In many ways, Hollywood has acted as a propaganda agency for both law enforcement and the military, by always deferring to authority in their depictions of people in these roles.
These types of shows aren’t a small phenomenon either, cable and streaming services are flooded with them and they have had a profound impact on the public’s perception of the police.
This has slowly started to change, as cell phone cameras have allowed for widespread documentation of police brutality.
However, the death of George Floyd and the protests that have followed have accelerated the conversation about police reform to the point where it is becoming less and less socially acceptable to be affiliated with the police.
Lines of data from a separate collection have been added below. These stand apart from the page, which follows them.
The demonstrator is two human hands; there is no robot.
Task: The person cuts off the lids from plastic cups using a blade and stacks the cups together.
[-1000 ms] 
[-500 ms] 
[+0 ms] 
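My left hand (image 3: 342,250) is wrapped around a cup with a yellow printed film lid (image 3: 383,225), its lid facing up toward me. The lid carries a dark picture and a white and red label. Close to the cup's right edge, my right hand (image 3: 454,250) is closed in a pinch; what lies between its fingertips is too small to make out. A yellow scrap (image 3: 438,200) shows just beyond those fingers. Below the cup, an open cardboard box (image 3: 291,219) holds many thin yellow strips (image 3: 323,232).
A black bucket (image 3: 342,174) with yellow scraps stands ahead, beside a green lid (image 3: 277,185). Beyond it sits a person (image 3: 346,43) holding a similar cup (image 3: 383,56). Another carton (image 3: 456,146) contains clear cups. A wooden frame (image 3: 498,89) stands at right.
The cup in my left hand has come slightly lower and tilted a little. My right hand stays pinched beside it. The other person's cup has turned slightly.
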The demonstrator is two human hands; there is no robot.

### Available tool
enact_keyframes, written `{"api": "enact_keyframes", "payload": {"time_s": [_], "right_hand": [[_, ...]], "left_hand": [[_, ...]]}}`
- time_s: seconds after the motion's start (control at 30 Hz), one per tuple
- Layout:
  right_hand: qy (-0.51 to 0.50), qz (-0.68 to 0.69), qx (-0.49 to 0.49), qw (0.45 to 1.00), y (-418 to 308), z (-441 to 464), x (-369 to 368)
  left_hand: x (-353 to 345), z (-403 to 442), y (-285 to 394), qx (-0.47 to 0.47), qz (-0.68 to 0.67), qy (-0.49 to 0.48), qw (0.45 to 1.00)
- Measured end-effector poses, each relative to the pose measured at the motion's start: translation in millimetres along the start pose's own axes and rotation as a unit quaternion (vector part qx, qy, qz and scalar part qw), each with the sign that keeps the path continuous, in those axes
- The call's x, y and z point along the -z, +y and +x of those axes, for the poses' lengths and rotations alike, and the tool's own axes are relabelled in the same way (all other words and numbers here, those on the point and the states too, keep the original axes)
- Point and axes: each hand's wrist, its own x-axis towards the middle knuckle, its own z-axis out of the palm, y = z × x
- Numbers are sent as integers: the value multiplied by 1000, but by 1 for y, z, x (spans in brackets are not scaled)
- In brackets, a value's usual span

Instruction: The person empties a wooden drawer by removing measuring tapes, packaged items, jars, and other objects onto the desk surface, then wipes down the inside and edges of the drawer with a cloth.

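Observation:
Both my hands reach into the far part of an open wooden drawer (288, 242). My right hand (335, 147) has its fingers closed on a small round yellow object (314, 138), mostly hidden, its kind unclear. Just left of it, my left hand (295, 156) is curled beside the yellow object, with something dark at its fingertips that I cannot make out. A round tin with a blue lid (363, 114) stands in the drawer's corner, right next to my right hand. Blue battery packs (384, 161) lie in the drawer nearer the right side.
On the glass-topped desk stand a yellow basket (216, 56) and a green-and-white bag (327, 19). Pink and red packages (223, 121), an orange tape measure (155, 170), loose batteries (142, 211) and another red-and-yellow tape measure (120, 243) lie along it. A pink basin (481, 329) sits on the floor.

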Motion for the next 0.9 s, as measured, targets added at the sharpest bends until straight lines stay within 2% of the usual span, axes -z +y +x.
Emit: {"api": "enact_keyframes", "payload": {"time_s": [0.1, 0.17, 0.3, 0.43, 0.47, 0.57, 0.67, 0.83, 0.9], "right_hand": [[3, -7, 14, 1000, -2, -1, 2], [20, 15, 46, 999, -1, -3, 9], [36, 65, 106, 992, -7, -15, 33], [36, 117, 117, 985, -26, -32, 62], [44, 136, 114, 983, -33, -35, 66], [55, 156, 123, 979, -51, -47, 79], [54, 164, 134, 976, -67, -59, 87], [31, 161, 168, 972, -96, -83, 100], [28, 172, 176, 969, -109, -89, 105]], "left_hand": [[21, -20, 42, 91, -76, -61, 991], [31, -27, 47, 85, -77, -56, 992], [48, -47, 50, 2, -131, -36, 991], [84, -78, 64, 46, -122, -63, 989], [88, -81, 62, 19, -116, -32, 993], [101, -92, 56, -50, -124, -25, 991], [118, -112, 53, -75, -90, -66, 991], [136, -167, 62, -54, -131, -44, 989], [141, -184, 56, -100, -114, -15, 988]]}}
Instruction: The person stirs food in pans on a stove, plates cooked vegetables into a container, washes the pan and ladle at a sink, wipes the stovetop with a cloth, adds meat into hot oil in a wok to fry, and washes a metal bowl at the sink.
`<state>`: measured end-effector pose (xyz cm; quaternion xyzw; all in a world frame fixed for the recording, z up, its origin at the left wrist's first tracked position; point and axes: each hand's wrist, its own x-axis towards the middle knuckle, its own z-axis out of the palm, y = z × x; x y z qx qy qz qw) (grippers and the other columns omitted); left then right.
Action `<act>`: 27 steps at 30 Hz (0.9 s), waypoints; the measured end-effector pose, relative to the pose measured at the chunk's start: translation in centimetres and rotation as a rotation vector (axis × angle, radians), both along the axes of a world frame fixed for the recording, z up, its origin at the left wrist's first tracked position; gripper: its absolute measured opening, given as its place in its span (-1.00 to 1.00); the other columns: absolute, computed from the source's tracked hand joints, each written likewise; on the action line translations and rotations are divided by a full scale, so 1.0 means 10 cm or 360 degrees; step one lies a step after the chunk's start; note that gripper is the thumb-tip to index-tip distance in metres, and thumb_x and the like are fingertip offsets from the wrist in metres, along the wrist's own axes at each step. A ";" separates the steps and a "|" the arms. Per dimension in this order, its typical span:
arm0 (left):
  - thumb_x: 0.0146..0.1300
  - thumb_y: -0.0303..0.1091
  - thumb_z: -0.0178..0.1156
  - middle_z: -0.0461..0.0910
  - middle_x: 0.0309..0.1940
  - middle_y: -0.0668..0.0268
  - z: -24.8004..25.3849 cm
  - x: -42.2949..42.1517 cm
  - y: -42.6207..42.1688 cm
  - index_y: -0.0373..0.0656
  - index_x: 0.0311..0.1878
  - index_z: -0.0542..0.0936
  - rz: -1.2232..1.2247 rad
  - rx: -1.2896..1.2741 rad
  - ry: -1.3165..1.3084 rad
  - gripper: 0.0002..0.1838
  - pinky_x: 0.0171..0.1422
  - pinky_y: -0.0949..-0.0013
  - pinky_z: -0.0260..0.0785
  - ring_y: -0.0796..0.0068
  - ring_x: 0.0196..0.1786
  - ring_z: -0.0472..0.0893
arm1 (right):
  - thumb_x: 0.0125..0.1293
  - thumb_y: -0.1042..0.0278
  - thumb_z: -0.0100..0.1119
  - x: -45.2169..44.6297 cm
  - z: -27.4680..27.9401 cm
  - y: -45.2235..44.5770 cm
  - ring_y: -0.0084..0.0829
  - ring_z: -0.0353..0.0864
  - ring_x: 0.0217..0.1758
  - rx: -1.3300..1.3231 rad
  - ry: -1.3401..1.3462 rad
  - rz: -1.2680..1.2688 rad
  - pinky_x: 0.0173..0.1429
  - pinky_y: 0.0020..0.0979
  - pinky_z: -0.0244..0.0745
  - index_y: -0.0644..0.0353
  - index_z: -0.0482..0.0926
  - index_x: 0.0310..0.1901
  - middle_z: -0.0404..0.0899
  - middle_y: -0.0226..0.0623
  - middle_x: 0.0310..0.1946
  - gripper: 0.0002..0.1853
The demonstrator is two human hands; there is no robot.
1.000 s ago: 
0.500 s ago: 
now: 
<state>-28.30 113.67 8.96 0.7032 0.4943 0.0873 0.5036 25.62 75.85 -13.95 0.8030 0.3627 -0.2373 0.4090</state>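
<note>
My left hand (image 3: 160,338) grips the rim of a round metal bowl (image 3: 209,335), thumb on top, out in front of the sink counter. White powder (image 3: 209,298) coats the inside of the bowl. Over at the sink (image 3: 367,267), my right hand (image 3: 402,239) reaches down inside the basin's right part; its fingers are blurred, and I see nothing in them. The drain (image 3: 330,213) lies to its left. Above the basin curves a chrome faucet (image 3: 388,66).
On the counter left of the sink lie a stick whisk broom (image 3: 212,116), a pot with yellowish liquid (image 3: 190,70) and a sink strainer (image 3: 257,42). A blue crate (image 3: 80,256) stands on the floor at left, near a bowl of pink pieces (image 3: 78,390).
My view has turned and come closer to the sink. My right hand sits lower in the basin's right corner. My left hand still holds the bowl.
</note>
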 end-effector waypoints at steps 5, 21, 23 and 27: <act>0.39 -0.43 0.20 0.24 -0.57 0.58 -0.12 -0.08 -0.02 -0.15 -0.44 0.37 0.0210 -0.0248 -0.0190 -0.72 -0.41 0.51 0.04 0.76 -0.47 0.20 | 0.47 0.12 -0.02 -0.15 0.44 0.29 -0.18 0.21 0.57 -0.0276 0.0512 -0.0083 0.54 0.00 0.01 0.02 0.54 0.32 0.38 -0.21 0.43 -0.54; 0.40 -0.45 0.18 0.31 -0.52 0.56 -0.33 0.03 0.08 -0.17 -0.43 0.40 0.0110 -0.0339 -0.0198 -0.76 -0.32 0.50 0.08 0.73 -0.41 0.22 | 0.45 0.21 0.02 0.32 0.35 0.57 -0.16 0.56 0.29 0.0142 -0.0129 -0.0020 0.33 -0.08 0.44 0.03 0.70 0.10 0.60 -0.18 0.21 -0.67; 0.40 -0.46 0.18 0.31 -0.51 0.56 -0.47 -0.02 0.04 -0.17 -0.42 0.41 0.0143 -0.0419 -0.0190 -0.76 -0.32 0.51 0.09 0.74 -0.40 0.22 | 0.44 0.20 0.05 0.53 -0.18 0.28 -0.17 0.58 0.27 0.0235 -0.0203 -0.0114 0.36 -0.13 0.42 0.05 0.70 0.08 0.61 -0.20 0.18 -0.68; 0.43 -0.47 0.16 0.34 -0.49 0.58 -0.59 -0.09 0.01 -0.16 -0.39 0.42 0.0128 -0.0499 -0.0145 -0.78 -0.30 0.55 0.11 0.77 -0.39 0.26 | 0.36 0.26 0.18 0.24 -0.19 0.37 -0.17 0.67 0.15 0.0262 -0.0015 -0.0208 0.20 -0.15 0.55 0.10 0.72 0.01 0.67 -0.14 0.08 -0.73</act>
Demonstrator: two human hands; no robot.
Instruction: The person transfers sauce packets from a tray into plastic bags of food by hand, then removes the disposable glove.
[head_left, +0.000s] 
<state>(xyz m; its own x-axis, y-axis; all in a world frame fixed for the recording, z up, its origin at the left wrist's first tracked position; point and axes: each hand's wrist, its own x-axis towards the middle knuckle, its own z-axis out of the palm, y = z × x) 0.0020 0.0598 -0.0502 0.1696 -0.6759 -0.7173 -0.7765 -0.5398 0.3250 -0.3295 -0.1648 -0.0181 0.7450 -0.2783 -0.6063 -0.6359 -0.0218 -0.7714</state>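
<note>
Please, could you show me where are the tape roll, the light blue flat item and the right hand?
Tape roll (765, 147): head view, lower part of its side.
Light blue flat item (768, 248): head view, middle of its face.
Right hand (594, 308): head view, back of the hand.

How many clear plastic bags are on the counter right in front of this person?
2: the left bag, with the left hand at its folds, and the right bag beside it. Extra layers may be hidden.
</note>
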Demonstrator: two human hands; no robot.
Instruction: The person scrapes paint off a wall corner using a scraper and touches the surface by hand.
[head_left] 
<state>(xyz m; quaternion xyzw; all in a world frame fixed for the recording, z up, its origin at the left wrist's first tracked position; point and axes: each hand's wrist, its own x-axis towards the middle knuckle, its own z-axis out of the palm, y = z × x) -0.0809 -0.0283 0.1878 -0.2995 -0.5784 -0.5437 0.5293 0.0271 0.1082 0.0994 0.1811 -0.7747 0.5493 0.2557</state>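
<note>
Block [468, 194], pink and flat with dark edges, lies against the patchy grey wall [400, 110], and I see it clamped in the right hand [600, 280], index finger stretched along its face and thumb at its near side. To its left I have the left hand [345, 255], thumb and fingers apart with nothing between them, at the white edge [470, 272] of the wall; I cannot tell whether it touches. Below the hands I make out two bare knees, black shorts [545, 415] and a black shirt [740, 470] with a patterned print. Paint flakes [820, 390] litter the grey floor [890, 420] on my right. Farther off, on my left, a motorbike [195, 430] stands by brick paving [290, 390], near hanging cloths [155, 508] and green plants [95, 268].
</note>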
This shift in the global consciousness will undoubtedly push networks to reconsider airing shows that glorify the police. In fact, this has already started to happen. Cops, one of the longest running shows on TV, was canceled by the Paramount network amid the growing protests.
“Cops is not on the Paramount Network and we don’t have any current or future plans for it to return,” a Paramount Network spokesperson said, according to Entertainment Weekly.
There are over 1,100 episodes of Cops, and the show was preparing for its 33rd season.
The footage presented on Cops has actually been controversial long before this recent interest in police brutality. As far back as the 1990’s, the show was accused of propagating harmful racial stereotypes.
A 1994 study from Old Dominion University found that viewers of the show were more likely to associate crime with people of color because the suspects depicted in the show were overwhelmingly black or latino, and the police officers were mostly white.
Again in 2004, additional research showed that the content on the show was so biased that it could be used to justify racial profiling.
The show’s creators John and Morgan Langley responded to these criticisms during a 2018 interview, saying that they have long since corrected this problem, but the efforts seem to be too little too late, and the format itself is quickly becoming offensive to most people.
If the sentiment to bring extreme reforms to policing continues to grow, this style of cop show may become a thing of the past.
The future is also uncertain for the show Live PD, a successor to Cops which appears on A&E. According to THR, A&E pulled last week’s episodes of Live PD and there is no clear indication when or if the next episode will air, although the network is promising that it will be back at some point.